> [Prompt] Beginning with the first line of the data below, extract each line up to and including the one containing "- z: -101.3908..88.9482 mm". Copy them exactly and add nothing.
Data provided Block Start
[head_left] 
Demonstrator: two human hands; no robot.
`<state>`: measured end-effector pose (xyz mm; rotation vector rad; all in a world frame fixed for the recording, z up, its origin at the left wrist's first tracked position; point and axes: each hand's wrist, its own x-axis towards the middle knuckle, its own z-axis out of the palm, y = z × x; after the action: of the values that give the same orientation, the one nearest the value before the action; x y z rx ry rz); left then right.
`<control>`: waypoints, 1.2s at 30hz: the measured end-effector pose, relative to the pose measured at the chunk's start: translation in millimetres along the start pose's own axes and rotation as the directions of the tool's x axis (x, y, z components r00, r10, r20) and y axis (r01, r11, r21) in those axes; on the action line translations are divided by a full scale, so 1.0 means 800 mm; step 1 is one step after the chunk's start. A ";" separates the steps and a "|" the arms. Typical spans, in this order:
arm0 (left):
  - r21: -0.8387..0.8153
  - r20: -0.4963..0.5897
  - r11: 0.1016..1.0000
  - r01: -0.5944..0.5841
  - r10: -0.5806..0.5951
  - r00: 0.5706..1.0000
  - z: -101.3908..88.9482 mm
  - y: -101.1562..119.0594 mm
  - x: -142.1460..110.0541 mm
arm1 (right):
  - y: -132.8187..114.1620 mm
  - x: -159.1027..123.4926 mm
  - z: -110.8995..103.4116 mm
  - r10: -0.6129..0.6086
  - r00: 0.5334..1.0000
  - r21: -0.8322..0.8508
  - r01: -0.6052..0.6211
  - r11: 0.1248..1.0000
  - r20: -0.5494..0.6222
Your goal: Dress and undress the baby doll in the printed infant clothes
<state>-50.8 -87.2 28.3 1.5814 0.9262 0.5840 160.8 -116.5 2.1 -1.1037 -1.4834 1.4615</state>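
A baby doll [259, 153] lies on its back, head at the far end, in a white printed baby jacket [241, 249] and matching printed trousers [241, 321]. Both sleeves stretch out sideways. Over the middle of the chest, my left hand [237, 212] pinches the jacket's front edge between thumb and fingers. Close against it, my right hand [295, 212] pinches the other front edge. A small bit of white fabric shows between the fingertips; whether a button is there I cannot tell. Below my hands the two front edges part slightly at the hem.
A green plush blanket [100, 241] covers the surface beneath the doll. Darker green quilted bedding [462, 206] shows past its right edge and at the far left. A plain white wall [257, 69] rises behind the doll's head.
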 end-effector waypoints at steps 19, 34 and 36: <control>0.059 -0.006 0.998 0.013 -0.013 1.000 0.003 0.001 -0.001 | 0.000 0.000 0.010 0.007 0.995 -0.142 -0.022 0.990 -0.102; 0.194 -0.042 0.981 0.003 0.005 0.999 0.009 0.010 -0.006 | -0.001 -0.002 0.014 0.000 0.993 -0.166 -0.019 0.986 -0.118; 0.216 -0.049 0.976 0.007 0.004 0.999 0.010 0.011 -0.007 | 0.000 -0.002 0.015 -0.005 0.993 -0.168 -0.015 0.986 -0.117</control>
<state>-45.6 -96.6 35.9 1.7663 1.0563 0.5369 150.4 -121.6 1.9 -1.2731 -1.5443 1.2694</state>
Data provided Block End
> [Response for this exercise]
[head_left] 
Demonstrator: two human hands; no robot.
`<state>`: measured end-effector pose (xyz mm; rotation vector rad; all in a world frame fixed for the recording, z up, its origin at the left wrist's first tracked position; point and axes: each hand's wrist, its own x-axis towards the middle knuckle, its own z-axis out of the palm, y = z × x; after the action: of the values that give the same orientation, the one nearest the value before the action; x y z rx ry rz); left then right.
`<control>`: waypoints, 1.2s at 30hz: the measured end-effector pose, relative to the pose measured at the chunk's start: translation in millimetres along the start pose's own axes and rotation as the directions of the tool's x axis (x, y, z components r00, r10, r20) and y axis (r01, r11, r21) in those axes; on the action line translations are divided by a full scale, so 1.0 means 800 mm; step 1 is one step after the chunk's start. A ";" separates the steps and a "|" the arms. Typical spans, in this order:
arm0 (left):
  - r21: -0.8387..0.8153
  - r20: -0.4963..0.5897
  - r11: 0.1016..1.0000
  - r01: -0.5944..0.5841
  - r10: -0.5806..0.5951
  - r00: 0.5706..1.0000
  - z: -101.3908..88.9482 mm

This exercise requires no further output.